Exercise:
Print the listing exactly as it stands, and skip any pictures in it.

Data provided:
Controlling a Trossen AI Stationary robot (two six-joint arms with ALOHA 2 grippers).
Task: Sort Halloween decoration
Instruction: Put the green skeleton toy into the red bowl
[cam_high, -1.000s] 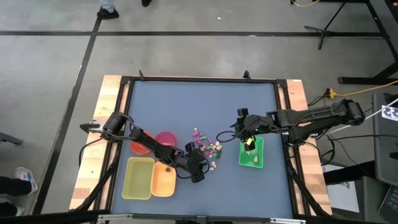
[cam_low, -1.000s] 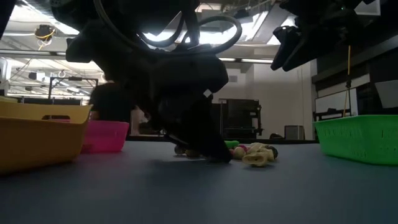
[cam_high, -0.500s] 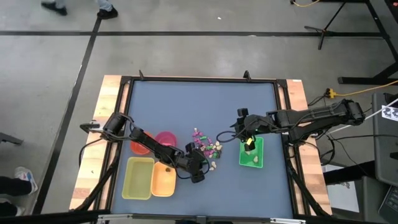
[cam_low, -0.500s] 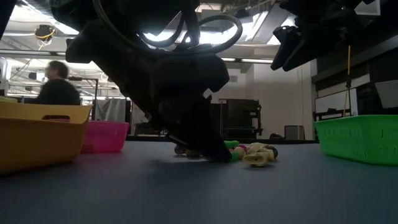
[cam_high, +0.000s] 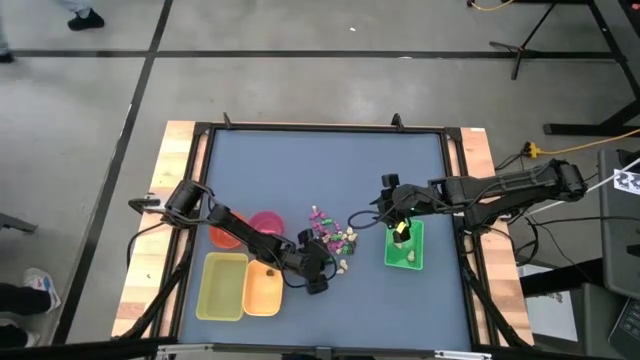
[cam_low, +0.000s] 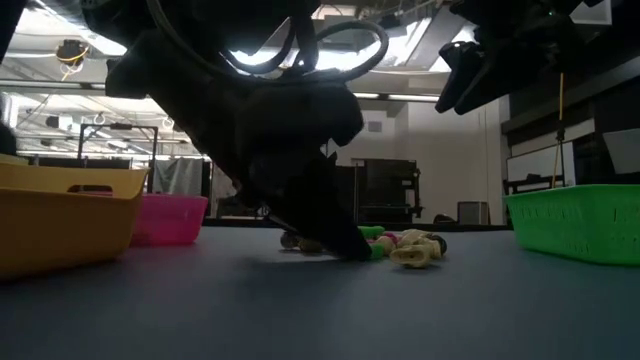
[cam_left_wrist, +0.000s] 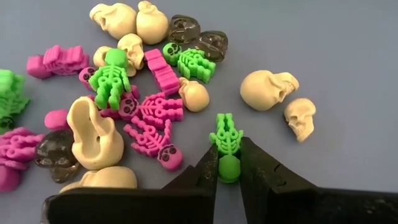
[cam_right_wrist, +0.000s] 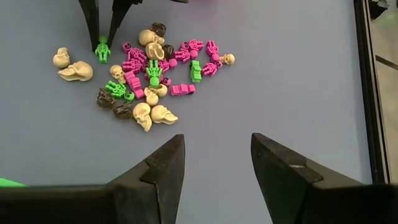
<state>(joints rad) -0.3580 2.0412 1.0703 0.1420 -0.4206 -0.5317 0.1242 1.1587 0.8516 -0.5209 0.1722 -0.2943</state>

Response:
Controlling a Trossen AI Stationary robot (two six-joint arms with ALOHA 2 grippers).
Task: Sort Halloween decoration
Instruction: Put the green skeleton toy into the red bowl
[cam_high, -1.000s] 
[cam_low, -1.000s] 
[cam_high, -0.500s] 
[cam_low, -0.500s] 
[cam_high, +0.000s] 
[cam_low, +0.000s] 
[cam_left_wrist, +0.000s] 
[cam_right_wrist, +0.000s] 
<state>(joints rad) -0.3580 2.0412 1.0703 0.1420 -0.4206 -0.5317 0.1242 1.1587 0.8516 -0.5209 0.1722 -0.2943</state>

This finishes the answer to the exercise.